Wrox Programmer Forums
Go Back   Wrox Programmer Forums > XML > XSLT
|
XSLT General questions and answers about XSLT. For issues strictly specific to the book XSLT 1.1 Programmers Reference, please post to that forum instead.
Welcome to the p2p.wrox.com Forums.

You are currently viewing the XSLT section of the Wrox Programmer to Programmer discussions. This is a community of software programmers and website developers including Wrox book authors and readers. New member registration was closed in 2019. New posts were shut off and the site was archived into this static format as of October 1, 2020. If you require technical support for a Wrox book please contact http://hub.wiley.com
 
Old August 16th, 2009, 10:47 PM
Friend of Wrox
 
Join Date: Feb 2009
Posts: 119
Thanks: 25
Thanked 3 Times in 3 Posts
Default Find line number of text

Hi all,

I was wondering if it was possible to find the line number of some matching text in a xml document.
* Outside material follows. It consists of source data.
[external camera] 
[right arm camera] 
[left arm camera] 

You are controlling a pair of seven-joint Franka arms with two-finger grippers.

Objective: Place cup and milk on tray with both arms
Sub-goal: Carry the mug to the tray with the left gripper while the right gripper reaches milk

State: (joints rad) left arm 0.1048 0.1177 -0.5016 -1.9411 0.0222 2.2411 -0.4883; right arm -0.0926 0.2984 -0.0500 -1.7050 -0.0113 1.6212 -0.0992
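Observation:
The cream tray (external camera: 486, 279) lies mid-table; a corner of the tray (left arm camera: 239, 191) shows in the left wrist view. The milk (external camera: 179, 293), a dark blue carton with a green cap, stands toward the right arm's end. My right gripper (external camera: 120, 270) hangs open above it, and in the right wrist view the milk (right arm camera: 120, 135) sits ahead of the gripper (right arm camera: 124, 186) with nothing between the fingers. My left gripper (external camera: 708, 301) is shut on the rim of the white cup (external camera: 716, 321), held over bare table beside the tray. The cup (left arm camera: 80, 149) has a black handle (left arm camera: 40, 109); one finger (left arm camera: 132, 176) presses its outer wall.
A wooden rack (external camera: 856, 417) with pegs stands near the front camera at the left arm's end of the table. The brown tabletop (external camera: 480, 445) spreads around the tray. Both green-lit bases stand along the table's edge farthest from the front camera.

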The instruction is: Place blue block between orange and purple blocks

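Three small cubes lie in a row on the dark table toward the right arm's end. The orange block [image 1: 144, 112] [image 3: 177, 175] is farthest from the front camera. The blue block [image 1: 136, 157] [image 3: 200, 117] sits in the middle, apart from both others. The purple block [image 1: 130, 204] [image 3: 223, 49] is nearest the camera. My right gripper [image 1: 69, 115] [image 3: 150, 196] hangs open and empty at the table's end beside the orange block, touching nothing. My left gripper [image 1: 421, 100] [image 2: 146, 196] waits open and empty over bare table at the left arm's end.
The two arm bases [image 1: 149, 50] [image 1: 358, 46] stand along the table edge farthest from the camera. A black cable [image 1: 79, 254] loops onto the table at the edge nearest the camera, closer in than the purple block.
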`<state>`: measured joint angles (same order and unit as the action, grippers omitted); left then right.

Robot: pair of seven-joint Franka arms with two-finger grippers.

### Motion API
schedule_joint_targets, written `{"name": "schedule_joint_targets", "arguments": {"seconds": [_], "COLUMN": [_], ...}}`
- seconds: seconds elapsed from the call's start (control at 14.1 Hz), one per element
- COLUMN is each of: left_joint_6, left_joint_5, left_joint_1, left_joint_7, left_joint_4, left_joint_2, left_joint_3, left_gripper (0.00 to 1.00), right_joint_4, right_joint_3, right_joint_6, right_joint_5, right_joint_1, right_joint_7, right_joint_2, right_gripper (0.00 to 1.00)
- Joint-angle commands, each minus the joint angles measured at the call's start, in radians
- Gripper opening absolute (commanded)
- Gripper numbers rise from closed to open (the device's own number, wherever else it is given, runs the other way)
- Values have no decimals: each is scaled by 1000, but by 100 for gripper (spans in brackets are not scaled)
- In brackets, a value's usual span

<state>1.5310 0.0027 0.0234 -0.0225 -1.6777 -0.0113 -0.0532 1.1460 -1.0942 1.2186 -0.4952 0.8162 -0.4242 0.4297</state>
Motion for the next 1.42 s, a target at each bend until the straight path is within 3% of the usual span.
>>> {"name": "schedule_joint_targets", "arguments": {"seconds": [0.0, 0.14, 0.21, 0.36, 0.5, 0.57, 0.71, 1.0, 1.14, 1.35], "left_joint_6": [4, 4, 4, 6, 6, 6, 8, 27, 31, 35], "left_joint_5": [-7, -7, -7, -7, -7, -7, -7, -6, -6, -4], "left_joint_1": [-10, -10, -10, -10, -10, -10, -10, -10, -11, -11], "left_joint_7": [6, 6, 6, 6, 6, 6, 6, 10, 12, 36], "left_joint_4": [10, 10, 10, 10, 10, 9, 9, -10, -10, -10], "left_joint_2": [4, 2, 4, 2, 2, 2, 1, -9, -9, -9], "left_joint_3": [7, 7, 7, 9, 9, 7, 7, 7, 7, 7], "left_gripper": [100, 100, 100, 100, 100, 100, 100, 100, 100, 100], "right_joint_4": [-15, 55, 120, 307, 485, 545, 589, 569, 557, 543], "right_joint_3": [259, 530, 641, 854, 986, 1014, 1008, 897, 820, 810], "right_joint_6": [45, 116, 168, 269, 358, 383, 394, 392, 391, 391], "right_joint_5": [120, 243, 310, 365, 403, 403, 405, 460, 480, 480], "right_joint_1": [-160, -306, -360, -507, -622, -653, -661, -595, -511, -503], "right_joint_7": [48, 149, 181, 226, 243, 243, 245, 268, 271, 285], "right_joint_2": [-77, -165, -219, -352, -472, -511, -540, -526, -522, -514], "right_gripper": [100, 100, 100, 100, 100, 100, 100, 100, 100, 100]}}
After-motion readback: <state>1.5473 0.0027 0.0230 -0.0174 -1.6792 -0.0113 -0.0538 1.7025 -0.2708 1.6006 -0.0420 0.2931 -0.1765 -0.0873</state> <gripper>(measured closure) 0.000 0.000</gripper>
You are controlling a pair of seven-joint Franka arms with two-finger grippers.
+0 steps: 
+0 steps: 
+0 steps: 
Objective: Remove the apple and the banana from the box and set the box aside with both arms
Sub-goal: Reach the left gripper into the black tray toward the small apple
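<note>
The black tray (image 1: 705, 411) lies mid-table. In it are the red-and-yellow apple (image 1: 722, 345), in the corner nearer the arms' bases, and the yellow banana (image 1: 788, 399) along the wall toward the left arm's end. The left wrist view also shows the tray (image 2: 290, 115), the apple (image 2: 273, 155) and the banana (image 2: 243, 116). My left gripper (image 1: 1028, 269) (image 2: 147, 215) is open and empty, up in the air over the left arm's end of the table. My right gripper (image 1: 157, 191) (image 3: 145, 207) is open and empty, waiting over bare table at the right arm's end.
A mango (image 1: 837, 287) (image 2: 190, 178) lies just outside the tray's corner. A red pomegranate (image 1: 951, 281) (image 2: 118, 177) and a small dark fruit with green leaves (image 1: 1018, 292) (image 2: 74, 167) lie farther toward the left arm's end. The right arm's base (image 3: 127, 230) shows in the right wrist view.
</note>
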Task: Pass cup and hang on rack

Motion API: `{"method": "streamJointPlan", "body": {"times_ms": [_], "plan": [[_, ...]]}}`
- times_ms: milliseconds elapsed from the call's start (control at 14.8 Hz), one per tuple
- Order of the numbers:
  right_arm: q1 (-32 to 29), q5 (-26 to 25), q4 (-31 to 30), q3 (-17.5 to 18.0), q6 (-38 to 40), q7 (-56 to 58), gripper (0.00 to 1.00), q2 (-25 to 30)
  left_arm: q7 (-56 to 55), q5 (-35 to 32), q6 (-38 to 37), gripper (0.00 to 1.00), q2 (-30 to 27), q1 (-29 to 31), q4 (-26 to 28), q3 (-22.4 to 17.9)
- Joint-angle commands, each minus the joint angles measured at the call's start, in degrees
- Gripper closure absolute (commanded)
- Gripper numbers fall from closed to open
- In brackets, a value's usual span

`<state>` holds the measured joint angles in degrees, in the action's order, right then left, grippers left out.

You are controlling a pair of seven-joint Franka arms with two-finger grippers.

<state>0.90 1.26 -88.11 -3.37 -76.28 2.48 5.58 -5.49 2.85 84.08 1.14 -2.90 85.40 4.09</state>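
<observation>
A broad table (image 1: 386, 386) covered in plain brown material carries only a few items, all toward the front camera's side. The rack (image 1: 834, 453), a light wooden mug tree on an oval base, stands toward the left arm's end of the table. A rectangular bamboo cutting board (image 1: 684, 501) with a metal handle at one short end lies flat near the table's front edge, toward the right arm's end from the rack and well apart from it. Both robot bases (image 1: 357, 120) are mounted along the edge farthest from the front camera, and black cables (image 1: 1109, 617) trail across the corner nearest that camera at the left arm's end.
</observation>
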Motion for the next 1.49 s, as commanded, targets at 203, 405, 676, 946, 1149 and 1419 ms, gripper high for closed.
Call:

And then find all the text in the line

For example, if i have the xml below. How can I find the line number of the word investment? Also when I find the line number how can i obtain all the text in the line. So I would need the text - "investment in shares"

<GenericXMLWrapperElement>
investment in shares
asset
property
</GenericXMLWrapperElement>

Regards
 
Old August 17th, 2009, 03:37 AM
mhkay's Avatar
Wrox Author
 
Join Date: Apr 2004
Posts: 4,962
Thanks: 0
Thanked 292 Times in 287 Posts
Default

Line numbers aren't retained in the XDM data model. They may be available in an extension (see for example saxon:line-number()) but probably not at the granularity you are after (Saxon retains line numbers only for element start tags).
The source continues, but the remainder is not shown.